Le syndicat algérien des laboratoires d’analyses médicales (SALAM) affirme suivre avec intérêt et inquiétude l’évolution que connait la situation de la profession au sein de la wilaya de Djelfa. Il lance un appel aux hautes autorités du pays pour mettre fin à cette situation.
«Dans cette wilaya comme dans les autres wilayas du pays, l’exercice illégal de la biologie médicale par des structures non habilitées et non agrées par les autorités sanitaires est pratique courante», dénonce le syndicat SALAM avant de de signaler que des «Centres de soins, officines pharmaceutiques, cabinets médicaux et cliniques sous diverses formes sont des lieux d’exercice illégal de l’activité d’analyses médicales».
Il s‘agit une activité règlementée, précise le syndicat, soumise à agrément et conditionnée par la possession de compétences spécialisées sanctionnées par l’obtention d’un diplôme d’études médicales spécialisées d’ans l’une des spécialités biologiques suivantes : Biologie médicale, Biochimie, Hémobiologie, Microbiologie, Immunologie et Parasitologie.
Le syndicat SALAM a tenu à rappeler également que les biologistes médicaux ont usé «des moyens et recours légaux» afin d’alerter les autorités sur «les dépassements graves et surtout sur la mise en danger de la santé des citoyens, en raison des dépassements graves constatés dans cette wilaya».
Saluant le courage des autorités sanitaires de la wilaya pour avoir fermé «Les laboratoires clandestins installés au sein des officines pharmaceutiques en application de l’instruction N°2 MSPRH/DGSSR/DSSP/MDSP du 04 Avril 2021», le syndicat SALAM que des confrères et les autorités locales «subissent de pressions énormes en guise de représailles».
“Certaines parties n’hésitent pas à recourir à la menace» et d’appeler à la sagesse de «nos confrères pharmaciens et nous les invitons à faire preuve de discernement, l’officine est un espace de santé assurant des missions importantes au sein de notre système de santé, principalement la dispensation de produits pharmaceutiques et l’exécution de préparations.»

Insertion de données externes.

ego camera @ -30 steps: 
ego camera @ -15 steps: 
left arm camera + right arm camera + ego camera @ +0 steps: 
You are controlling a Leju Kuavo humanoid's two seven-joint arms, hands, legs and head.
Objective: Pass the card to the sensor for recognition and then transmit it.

1300 laboratoires privés en exercice
Rappelant les dispositions règlementaires notamment la loi sanitaire de 2018, le syndicat des biologistes signale que le pharmacien d’officine était autorisé à effectuer uniquement cinq analyses médicales simples, en particulier dans les régions éloignées, qui ne disposent pas d’un laboratoire d’analyses médicales. Ce n’est plus le cas dans les loi actuelles et «l’Algérie nouvelle de 2023 n’est plus à ce stade», note SALAM.
Il signale qu’environ 1300 laboratoires privés et au moins autant de laboratoires dans le secteur publique à même d’offrir à la population des actes de biologie médicale de qualité, sont en activité.
SALAM fait un autre rappel à Monsieur le président du conseil de l’ordre des pharmaciens en lui signifiant qu’ : «au sein de l’ordre qu’il préside sont inscrits les pharmaciens biologistes médicaux en tant que catégorie à part entière qui reconnait leur qualification. Les pharmaciens d’officine y sont inscrits en tant qu’officinaux uniquement».
«Le conseil de l’ordre aurait dû non seulement être le garant de l’application des lois de la république mais aussi leur instigateur», a ajouté la même source et d’exhorter «les hautes instances du pays à intervenir afin de mettre fin à cette situation avant que les choses ne s’enveniment dans la wilaya de Djelfa mais aussi pour que cesses les situations de non droit dans les autres wilayas et surtout pour arrêter les dépassements et l’excès de zèle de certains responsables.»